== DATASET EXTRACT ==

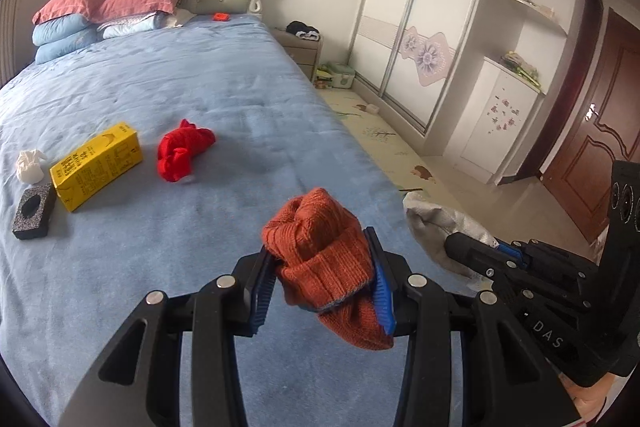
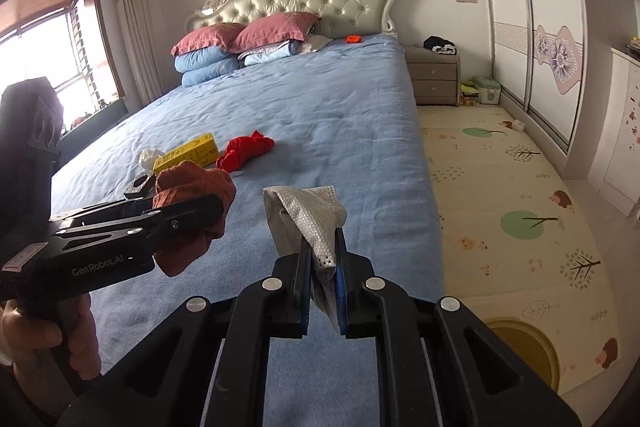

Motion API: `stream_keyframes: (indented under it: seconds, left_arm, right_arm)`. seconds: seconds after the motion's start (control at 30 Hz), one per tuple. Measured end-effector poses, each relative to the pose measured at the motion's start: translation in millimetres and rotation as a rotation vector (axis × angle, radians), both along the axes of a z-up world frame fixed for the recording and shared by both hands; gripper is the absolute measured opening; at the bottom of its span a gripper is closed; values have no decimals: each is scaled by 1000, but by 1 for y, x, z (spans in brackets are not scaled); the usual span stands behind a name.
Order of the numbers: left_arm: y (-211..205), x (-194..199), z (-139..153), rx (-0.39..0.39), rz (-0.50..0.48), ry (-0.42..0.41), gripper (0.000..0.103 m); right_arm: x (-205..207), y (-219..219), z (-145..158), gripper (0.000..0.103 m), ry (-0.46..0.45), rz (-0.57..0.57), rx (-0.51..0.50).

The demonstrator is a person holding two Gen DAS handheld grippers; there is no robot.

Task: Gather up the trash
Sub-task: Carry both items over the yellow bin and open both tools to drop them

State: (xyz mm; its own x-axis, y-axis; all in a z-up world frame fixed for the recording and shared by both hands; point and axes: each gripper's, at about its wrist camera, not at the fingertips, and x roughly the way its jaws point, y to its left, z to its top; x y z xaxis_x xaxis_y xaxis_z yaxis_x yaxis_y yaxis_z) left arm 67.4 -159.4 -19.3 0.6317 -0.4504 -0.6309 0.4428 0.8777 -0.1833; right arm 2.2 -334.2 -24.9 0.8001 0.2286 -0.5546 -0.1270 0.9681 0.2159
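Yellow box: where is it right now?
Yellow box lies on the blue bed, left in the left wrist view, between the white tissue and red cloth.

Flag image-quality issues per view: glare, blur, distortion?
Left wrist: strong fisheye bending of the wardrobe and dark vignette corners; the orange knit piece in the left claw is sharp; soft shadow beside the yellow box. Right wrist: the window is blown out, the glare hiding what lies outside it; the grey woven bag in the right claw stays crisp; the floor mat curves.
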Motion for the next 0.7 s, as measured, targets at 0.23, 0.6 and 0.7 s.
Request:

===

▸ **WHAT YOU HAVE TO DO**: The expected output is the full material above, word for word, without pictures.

▸ **RESULT OF THE TASK**:
Motion API: `stream_keyframes: (indented under it: seconds, left_arm, right_arm)`. seconds: seconds after the motion's start (control at 30 Hz), one per tuple. Measured end-effector poses, each relative to the pose measured at the motion's start: translation in millimetres and rotation as a rotation vector (axis × angle, radians), both along the axes of a z-up world frame fixed for the recording and shared by both hands; gripper is the absolute measured opening; at the bottom of its span a gripper is closed; values have no decimals: each is scaled by 1000, but by 1 for y, x, z (spans in brackets are not scaled); the usual span stands behind a name.
Order of the numbers: left_arm: y (-211..205), x (-194..199), z (-139..153), rx (-0.39..0.39), rz (-0.50..0.48), ry (-0.42..0.41), gripper (0.000..0.103 m); right_arm: x (-205..207), y (-219..219), z (-145..158), gripper (0.000..0.103 m), ry (-0.46..0.45), rz (-0.57..0.57), rx (-0.51..0.50).

The demonstrator is a person holding two Gen DAS handheld grippers; there is no robot.

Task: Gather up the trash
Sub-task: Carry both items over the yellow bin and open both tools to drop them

State: (xyz mm; its own x-axis, y-axis; all in a z-up world frame fixed for the recording and shared by both hands; point and axes: each gripper's, at about its wrist camera, not at the fingertips, and x roughly the way its jaws point, y to its left, z to its top; x y z xaxis_x xaxis_y xaxis_z yaxis_x yaxis_y yaxis_z) left arm 67.4 -159.4 -19.3 0.6317 -0.4504 -0.6309 0.4428 0.8777 -0.1833; right arm 2.2 -334.2 -24.9 0.8001 0.2286 -0.5546 -0.1270 0.9681 0.2159
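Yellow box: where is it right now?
Yellow box lies on the blue bed, left in the left wrist view, between the white tissue and red cloth.

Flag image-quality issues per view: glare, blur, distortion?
Left wrist: strong fisheye bending of the wardrobe and dark vignette corners; the orange knit piece in the left claw is sharp; soft shadow beside the yellow box. Right wrist: the window is blown out, the glare hiding what lies outside it; the grey woven bag in the right claw stays crisp; the floor mat curves.
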Motion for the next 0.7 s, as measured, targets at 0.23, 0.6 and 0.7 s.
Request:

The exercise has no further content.